Most shocking of all was what the investigation revealed about how far LSU went to cover up rape and sexual assault allegations against the school’s star running back Derrius Guice. 

In 2016, Guice had numerous rape and sexual assault allegations filed against him. One allegation said that Guice raped a girl when she passed out at a party while another explained that he took partial nude photos of a female student without her permission and then shared them with others. In 2017, another rape allegation was lodged against Guice. 

LSU officials ignored all of the reports of rape and sexual assault, allowing Guice to continue his football career and enabling him to assault and rape more women on campus. This not only violated any decent human’s moral code, but it also violated federal laws and LSU’s own policies. 

And this was just one case that LSU swept under the table, preferring to ignore the trauma of its students and enabling sexual predators to continue their actions unreprimanded. 

Officials in LSU’s athletic department have routinely ignored complaints against abusers, denied victims’ protection requests, and have allowed victims’ perpetrators to subject them to further harm. 

Football players Jacob Phillips and Zach Sheffer were accused of rape and received no punishment from the school. Grant Delpit, the team’s safety, was accused of recording a woman during sex without her knowledge and sharing the footage with others. Seven LSU officials had direct knowledge that football player Drake Davis was assaulting and strangling his girlfriend and did nothing about it. 
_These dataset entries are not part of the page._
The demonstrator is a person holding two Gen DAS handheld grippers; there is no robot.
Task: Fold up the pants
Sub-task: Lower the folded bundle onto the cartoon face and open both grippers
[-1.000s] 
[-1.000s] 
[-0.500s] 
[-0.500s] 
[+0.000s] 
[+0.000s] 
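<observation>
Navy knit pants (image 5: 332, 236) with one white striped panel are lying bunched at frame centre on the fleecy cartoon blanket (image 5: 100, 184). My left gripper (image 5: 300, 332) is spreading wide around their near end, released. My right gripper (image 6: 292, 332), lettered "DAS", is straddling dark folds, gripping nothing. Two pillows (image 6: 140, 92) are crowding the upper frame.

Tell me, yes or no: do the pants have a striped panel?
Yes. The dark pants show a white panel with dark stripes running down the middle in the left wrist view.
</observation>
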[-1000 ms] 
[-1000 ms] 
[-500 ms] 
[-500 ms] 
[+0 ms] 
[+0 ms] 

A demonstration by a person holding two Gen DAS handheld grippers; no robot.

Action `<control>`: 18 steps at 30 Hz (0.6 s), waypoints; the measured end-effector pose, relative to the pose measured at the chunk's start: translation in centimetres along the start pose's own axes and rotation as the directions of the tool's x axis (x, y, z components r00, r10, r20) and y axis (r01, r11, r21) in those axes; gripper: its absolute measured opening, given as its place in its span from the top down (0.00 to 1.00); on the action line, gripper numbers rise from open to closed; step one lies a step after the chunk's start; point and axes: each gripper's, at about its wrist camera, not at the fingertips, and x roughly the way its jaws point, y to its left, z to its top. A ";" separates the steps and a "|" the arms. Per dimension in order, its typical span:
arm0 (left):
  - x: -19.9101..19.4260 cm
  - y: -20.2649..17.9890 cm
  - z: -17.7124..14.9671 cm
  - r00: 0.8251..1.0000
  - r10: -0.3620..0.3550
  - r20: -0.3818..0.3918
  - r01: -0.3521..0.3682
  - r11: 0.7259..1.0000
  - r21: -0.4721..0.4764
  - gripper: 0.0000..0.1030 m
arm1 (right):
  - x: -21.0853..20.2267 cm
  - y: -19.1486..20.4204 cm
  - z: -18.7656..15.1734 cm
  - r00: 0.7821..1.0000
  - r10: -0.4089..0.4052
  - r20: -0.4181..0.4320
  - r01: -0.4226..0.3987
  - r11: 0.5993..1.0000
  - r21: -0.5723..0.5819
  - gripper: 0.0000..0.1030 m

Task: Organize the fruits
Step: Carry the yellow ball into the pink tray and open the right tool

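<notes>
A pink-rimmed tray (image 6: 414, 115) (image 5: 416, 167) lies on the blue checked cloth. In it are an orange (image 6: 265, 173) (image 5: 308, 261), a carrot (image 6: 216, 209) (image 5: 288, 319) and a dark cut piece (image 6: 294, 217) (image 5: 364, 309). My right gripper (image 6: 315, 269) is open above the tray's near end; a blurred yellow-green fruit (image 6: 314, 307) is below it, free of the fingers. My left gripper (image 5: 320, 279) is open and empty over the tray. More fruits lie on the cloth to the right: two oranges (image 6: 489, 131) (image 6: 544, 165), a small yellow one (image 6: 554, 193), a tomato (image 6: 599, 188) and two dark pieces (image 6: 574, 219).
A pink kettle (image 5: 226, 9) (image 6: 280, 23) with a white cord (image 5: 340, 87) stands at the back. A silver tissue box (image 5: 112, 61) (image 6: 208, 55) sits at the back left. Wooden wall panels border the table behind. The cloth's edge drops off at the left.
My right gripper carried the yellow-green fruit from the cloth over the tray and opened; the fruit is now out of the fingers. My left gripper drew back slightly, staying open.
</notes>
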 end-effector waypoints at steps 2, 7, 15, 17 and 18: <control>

At least 9 LSU football players have been reported to police for sexual misconduct over the last few years but the details of how LSU handled the complaints have largely remained secret. Of the 9, only 2 have been formally disciplined —Peter Parrish, a quarterback who received a suspension for 1 year after he raped a woman in a car outside a bar, and Davis who was expelled 10 months after he’d already left school. 

After the article was released, LSU’s head football coach Ed Orgeron addressed the allegations in a statement explaining, “LSU does not tolerate sexual assault or any form of abuse.” LSU echoed Orgeron’s sentiment in their statements, clearly ignorant to the fact that actions speak louder than words. 

The USA Today investigation’s author, Nancy Armour pointed out that LSU and Orgeron’s statements do not contain any denials, explaining “They didn’t refute what we had found.”

Following the investigation’s publication, the law firm Husch Blackwell released a report on how LSU has handled allegations of rape and dating violence. 

The 150-page report was shocking, leading to LSU’s interim President Tom Galligan announcing changes to the school’s Title IX procedures, and suspending the executive deputy athletic director Verge Ausberry and senior associate athletic director Miriam Segar. A former LSU coach, Les Miles, was let go from his position at Kansas following the report which revealed that he had a pattern of “inappropriate behavior” with female students at LSU.  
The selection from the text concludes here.